C. Anderson Aldrich Award Winner:
Karen Olness, M.D. FAAP

Creating a new modality for the treatment of children and adolescents and devoting a professional career to helping children locally, nationally, and globally are strong qualifications for the C. Anderson Aldrich Award in Child Development.

Dr. Olness has more than met the measure of "outstanding work in the area of child health and human development" and made "contributions that have advanced the ultimate objectives of the American Academy of Pediatrics. In her career she recognized the potential of biofeedback and self-hypnosis to help pediatricians benefit children. She studied and developed its applications, tested it carefully to increase its range of effectiveness and then humbly and generously shared this remarkable method through journal articles, books, and in countless national and international workshops.

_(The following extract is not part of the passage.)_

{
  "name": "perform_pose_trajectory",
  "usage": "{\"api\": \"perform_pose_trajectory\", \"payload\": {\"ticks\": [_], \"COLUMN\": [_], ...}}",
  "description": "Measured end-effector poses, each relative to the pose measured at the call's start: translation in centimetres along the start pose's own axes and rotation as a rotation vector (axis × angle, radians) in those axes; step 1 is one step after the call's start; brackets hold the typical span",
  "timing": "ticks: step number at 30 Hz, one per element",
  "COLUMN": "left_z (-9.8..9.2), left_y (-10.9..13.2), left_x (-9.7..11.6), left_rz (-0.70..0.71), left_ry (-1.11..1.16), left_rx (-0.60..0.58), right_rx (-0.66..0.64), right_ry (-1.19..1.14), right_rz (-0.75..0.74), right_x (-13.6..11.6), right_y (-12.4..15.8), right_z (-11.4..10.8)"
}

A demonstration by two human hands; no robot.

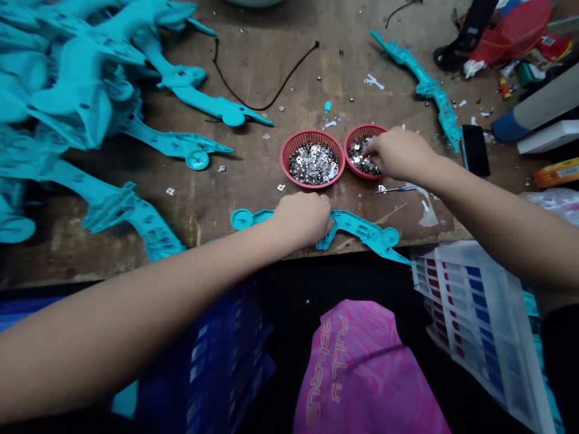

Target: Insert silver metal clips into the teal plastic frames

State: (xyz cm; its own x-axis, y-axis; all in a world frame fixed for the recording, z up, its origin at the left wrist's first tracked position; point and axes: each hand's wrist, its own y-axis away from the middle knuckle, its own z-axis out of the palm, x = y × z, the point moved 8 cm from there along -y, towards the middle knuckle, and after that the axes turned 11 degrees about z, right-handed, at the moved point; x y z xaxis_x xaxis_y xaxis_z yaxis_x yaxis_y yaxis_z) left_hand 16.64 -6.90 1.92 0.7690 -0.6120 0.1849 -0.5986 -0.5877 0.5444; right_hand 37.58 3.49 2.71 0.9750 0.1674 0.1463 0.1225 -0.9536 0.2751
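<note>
Near the table's front edge lies a turquoise bow-shaped plastic part (357, 224), with round discs close to its ends and ribs showing. My left hand (304, 216) is closed over its middle, hiding that stretch. Beyond it stand two red plastic baskets. The larger basket (286, 166) contains many small metal pieces (314, 163). My right hand (398, 150) reaches into the smaller basket (350, 135), fingers bent together among small shiny pieces (357, 154). Whatever is between those fingertips is too small to make out.
Similar turquoise parts (90, 90) are heaped at left; another (423, 81) lies back right. A black cord (271, 102), a screwdriver (400, 188) and a phone (474, 150) lie on the table (344, 66). Below are a white crate (488, 319) and a blue crate (212, 355).
</note>
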Motion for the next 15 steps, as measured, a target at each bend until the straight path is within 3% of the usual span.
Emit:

Karen Olness had a solid biomedical research background and seven years abroad living and working in third world settings when she started her academic career at George Washington University, documenting the ability of young children to learn self-regulation techniques for pain control and treatment of habit problems. At Minneapolis Children’s Medical Center in 1975, she was the first pediatrician to implement a systematic team approach to help children with cancer address issues of pain and anxiety.

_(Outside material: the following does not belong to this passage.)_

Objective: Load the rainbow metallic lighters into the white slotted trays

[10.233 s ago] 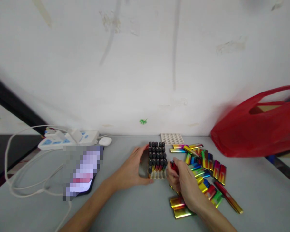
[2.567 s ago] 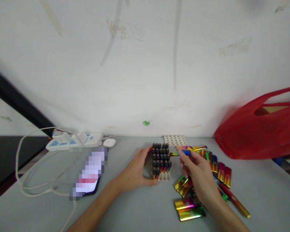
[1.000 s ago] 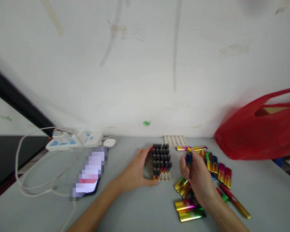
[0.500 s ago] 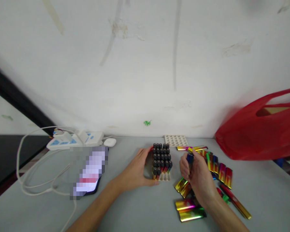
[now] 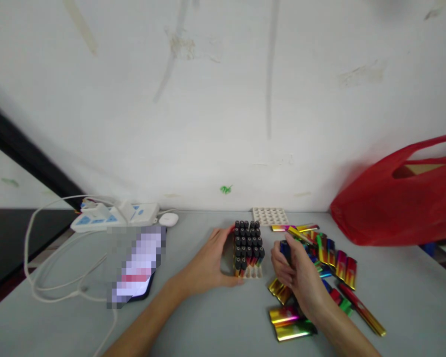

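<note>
A white holed tray (image 5: 254, 272) stands in the middle of the table, packed with upright black-topped sticks (image 5: 248, 241) whose bodies show red, yellow and green. Only its front right part shows open slots. My left hand (image 5: 206, 263) grips the tray's left side, thumb at the front corner and fingers at the back. Closed in my right hand (image 5: 297, 270), to the right of the tray, is a dark blue shiny stick (image 5: 285, 251); most of it is hidden by the fingers. Around and beneath that hand lie loose shiny sticks (image 5: 295, 322) in gold, red, green and blue.
Behind the filled tray, a second holed tray (image 5: 270, 216) lies against the wall. On the right sits a red bag (image 5: 397, 203). A phone (image 5: 141, 265), a power strip (image 5: 115, 217), white cables (image 5: 35, 287) and a small white case (image 5: 168, 219) occupy the left.
My right hand has shifted a little left, closer to the tray, with the dark blue stick still in its fingers. The left hand and tray have stayed put.
</note>
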A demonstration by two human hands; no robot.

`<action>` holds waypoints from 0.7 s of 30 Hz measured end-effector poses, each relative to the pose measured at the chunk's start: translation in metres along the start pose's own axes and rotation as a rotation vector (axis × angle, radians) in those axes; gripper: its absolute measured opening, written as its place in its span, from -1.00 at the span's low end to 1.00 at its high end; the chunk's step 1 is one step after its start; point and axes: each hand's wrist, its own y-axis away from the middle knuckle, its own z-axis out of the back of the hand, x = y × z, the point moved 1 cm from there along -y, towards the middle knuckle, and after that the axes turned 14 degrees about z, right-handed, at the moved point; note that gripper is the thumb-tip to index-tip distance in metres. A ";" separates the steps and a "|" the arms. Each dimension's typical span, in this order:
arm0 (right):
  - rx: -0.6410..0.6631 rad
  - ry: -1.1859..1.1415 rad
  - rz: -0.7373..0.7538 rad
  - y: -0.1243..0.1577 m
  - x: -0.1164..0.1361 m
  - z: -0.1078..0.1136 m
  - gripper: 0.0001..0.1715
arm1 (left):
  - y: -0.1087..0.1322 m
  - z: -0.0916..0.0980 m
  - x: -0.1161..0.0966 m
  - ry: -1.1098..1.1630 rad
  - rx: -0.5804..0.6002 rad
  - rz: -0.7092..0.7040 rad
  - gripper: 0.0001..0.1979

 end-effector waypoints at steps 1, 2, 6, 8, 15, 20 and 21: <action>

She taught many workshops on non-pharmacological approaches to pain and stress reduction for children with chronic diseases and their families. She emphasized the importance of interventions to enhance the sense of coping and mastery in these children. This was an exciting innovation. Instead of the traditional doing something to the child, she demonstrated partnership with the youngster so that he or she would experience the joy of mastery.

This different approach to pediatric care is a pleasant change for both the physician and the child. Since then, a majority of children’s hospitals in the United States have adopted formal programs to help children who have painful chronic conditions or who must endure repeated painful procedures. Dr. Olness and her colleagues in Minnesota also documented the ability of children and adolescents to intentionally control several autonomic responses, and, more than 20 years ago, they began examining the possibility that children could demonstrate voluntary immunomodulation.

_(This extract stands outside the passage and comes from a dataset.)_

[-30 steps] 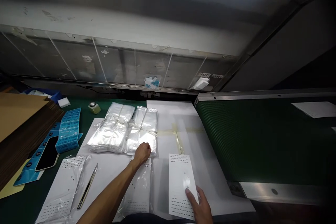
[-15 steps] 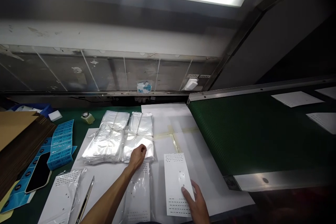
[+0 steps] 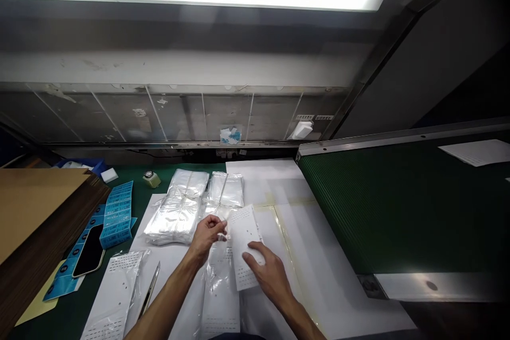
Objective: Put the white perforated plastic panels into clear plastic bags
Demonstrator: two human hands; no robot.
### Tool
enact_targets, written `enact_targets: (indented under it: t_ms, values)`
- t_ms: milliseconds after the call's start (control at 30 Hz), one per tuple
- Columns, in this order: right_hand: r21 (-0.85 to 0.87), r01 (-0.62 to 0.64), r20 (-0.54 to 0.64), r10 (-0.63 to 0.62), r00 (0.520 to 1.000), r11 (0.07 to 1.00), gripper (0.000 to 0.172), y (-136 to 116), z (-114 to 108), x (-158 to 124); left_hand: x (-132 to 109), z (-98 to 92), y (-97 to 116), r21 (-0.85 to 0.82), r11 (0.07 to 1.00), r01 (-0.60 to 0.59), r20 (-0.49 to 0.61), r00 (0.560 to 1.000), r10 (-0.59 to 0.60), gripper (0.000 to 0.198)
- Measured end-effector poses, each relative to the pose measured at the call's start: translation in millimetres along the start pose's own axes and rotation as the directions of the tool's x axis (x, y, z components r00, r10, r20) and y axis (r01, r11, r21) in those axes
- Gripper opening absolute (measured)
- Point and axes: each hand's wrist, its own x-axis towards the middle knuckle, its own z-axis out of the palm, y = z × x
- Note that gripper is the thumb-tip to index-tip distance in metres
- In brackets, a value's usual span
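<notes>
The white perforated card (image 3: 244,241) lies at a slant over the top end of a clear plastic bag (image 3: 220,289), with rows of small slots near both of its short ends. Another slotted card shows through the bag's film. The right hand (image 3: 271,276) rests on the lower half of the white perforated card in a wide grip, fingers spread over its face; whether the thumb passes beneath cannot be told. The left hand (image 3: 207,239) sits just beside the card's edge, thumb and fingers drawn into a narrow pinch at the bag's puckered top edge.

Both lie on a white sheet (image 3: 187,276), directly below two bundles of empty clear bags (image 3: 175,218), glossy, creased stacks bound with thin tie. A bagged card (image 3: 113,297) and a slim utility knife (image 3: 149,289) lie left of the left forearm. Farther left are strips of blue labels (image 3: 117,215), a black smartphone (image 3: 88,251) and a stack of corrugated cardboard (image 3: 35,207) overhanging the green worktop (image 3: 159,172). A small bottle (image 3: 152,179) stands near the far edge. To the right, open white sheet runs to the metal-edged green conveyor belt (image 3: 390,207), which carries a loose paper sheet (image 3: 476,152).
</notes>
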Motion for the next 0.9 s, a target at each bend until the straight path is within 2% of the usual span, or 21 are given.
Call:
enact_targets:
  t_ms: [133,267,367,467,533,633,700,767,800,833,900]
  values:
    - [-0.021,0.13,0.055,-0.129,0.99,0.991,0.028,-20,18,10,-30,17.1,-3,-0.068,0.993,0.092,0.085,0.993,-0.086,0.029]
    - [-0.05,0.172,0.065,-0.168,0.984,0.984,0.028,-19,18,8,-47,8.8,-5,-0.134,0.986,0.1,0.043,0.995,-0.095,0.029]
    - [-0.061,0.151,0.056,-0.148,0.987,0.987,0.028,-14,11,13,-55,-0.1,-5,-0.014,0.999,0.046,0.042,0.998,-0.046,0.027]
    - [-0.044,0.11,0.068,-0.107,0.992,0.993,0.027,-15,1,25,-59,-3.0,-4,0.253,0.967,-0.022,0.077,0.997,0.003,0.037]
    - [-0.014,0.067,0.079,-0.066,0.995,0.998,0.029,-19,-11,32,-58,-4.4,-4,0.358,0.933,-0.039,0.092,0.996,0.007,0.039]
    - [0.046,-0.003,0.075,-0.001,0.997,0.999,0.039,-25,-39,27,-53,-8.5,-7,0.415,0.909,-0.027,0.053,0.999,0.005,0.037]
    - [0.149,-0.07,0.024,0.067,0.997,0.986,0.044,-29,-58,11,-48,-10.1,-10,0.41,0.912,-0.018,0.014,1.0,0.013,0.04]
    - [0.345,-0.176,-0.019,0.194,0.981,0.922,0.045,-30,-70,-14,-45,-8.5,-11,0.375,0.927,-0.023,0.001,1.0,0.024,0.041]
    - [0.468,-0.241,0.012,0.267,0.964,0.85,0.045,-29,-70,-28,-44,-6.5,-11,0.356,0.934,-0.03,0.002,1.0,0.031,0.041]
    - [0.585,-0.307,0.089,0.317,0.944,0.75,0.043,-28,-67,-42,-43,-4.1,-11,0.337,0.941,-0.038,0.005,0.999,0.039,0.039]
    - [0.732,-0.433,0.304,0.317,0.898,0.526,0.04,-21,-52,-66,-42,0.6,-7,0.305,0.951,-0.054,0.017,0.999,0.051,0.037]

The work which documented the ability of children to change salivary immunoglobulin A via relaxation techniques has been replicated and expanded to demonstrate a reduction in upper-respiratory infections among children who learn relaxation and stress reduction methods (Hewson-Bower).

Her work with chronically ill children has long included a focus on children with migraine. She and her colleagues demonstrated a significant reduction in number of migraine episodes among children who learned self-hypnosis and biofeedback. Others also have replicated this work. Dr. Olness is an excellent clinician frequently identifying organic disease that has caused the presenting symptoms.

Throughout her career Dr. Olness has continued to work as a clinician, especially with children who have chronic illnesses and habit problems. Six years ago she worked with computer engineers to develop a child oriented biofeedback program that enables children to learn that changes in their thinking result in immediate changes in body responses. In 1998 this program was modified into a CD-ROM which can be used in home computers by children and their families.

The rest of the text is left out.